Exercise instructions: Transcribe the data that follows precisely, omitting nothing.

Source data:
--- --- ---

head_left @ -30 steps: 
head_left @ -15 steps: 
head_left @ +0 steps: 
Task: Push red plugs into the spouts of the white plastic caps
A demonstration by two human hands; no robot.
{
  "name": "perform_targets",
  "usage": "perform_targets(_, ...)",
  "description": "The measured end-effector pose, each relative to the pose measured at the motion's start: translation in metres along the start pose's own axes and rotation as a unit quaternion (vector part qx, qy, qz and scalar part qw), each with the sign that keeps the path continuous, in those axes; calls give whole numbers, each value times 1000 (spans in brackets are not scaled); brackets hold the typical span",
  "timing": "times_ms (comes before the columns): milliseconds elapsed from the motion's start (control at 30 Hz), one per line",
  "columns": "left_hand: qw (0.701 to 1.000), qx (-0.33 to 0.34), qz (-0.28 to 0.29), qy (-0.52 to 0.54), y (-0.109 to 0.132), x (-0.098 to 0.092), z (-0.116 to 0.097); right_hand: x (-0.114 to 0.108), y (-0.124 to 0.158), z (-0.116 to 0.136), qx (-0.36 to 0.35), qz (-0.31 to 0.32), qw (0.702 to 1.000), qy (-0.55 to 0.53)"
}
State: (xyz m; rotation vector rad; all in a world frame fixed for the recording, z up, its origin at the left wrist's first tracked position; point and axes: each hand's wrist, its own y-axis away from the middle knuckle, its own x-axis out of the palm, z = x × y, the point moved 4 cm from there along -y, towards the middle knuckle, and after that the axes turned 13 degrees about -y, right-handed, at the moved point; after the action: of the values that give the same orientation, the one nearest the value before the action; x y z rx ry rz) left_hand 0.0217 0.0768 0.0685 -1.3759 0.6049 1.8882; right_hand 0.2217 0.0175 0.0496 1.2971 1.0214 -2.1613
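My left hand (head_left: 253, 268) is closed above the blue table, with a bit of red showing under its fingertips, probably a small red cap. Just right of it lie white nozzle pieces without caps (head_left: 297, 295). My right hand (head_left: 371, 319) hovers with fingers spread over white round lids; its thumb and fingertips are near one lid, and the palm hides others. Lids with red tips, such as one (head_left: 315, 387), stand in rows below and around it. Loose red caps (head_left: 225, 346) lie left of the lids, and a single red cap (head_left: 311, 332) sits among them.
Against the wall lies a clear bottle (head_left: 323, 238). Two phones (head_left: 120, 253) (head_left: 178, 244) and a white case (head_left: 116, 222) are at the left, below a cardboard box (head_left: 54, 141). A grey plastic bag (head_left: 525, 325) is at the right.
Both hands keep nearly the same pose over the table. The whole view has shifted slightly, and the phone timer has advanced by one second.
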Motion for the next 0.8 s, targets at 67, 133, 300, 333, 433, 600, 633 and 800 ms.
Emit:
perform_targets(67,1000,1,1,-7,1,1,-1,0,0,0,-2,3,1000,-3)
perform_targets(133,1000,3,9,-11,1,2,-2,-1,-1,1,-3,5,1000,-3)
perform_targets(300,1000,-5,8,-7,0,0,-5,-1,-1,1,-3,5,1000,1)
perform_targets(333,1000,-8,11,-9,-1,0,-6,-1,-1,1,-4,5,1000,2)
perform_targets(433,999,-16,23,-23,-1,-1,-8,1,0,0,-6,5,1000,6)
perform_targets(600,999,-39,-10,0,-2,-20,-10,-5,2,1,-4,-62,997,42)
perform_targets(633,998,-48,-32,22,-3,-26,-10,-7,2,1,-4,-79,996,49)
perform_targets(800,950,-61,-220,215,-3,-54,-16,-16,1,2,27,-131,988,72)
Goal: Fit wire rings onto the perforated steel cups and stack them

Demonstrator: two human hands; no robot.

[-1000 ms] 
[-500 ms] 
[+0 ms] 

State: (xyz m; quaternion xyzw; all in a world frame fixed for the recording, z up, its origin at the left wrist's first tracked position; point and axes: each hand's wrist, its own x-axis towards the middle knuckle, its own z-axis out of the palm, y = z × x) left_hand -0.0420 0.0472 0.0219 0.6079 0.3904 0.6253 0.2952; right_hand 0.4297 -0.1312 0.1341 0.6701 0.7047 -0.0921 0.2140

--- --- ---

Reply:
head_left @ -30 steps: 
head_left @ -15 steps: 
head_left @ +0 steps: 
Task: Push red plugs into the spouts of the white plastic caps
A demonstration by two human hands; no robot.
{
  "name": "perform_targets",
  "usage": "perform_targets(_, ...)",
  "description": "The measured end-effector pose, each relative to the pose measured at the motion's start: translation in metres along the start pose's own axes and rotation as a unit quaternion (vector part qx, qy, qz and scalar part qw), each with the sign that keeps the path continuous, in those axes; calls give whole numbers, each value times 1000 (spans in brackets are not scaled); brackets hold the typical span",
  "timing": "times_ms (comes before the columns): milliseconds elapsed from the motion's start (control at 30 Hz), one per line",
  "columns": "left_hand: qw (0.701 to 1.000), qx (-0.33 to 0.34), qz (-0.28 to 0.29), qy (-0.52 to 0.54), y (-0.109 to 0.132), x (-0.098 to 0.092), z (-0.116 to 0.097); right_hand: x (-0.114 to 0.108), y (-0.124 to 0.158), z (-0.116 to 0.136), qx (-0.36 to 0.35), qz (-0.31 to 0.32), qw (0.702 to 1.000), qy (-0.55 to 0.53)"
}
State: (xyz m; rotation vector rad; all in a world frame fixed for the recording, z up, its origin at the left wrist's first tracked position; point and axes: each hand's wrist, its own y-axis away from the middle knuckle, its own x-axis out of the palm, z = x × y, the point moved 4 cm from there along -y, towards the middle knuckle, and after that the axes turned 13 degrees about -y, right-handed, at the moved point; after the action: of the values that give the same orientation, the one nearest the value before the action; x y z rx ry rz) left_hand 0.0217 0.0768 0.0685 -1.3759 0.6049 1.8882; right_hand 0.2217 0.0175 0.0496 1.2971 1.0214 -2.1613
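My left hand (head_left: 253, 268) is closed above the blue table, with a bit of red showing under its fingertips, probably a small red cap. Just right of it lie white nozzle pieces without caps (head_left: 297, 295). My right hand (head_left: 371, 319) hovers with fingers spread over white round lids; its thumb and fingertips are near one lid, and the palm hides others. Lids with red tips, such as one (head_left: 315, 387), stand in rows below and around it. Loose red caps (head_left: 225, 346) lie left of the lids, and a single red cap (head_left: 311, 332) sits among them.
Against the wall lies a clear bottle (head_left: 323, 238). Two phones (head_left: 120, 253) (head_left: 178, 244) and a white case (head_left: 116, 222) are at the left, below a cardboard box (head_left: 54, 141). A grey plastic bag (head_left: 525, 325) is at the right.
Both hands keep nearly the same pose over the table. The whole view has shifted slightly, and the phone timer has advanced by one second.
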Motion for the next 0.8 s, targets at 67, 133, 300, 333, 433, 600, 633 and 800 ms.
Emit:
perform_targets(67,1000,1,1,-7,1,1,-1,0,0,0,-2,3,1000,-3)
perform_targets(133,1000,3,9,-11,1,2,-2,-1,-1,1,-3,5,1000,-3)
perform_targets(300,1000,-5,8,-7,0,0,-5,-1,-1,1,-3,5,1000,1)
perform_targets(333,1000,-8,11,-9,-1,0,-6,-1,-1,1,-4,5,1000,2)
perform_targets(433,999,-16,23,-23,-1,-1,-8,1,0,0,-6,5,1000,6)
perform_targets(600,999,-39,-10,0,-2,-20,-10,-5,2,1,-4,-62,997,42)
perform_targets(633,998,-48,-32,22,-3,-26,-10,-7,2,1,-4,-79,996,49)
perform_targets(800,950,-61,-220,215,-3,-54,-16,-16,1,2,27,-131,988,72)
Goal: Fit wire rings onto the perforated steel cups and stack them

Demonstrator: two human hands; no robot.

[-1000 ms] 
[-500 ms] 
[+0 ms] 

State: (xyz m; quaternion xyzw; all in a world frame fixed for the recording, z up, its origin at the left wrist's first tracked position; point and axes: each hand's wrist, its own x-axis towards the middle knuckle, its own z-axis out of the palm, y = z × x) left_hand -0.0420 0.0472 0.0219 0.6079 0.3904 0.6253 0.2952; right_hand 0.4297 -0.1312 0.1341 0.6701 0.7047 -0.0921 0.2140

The exercise has been completed in full.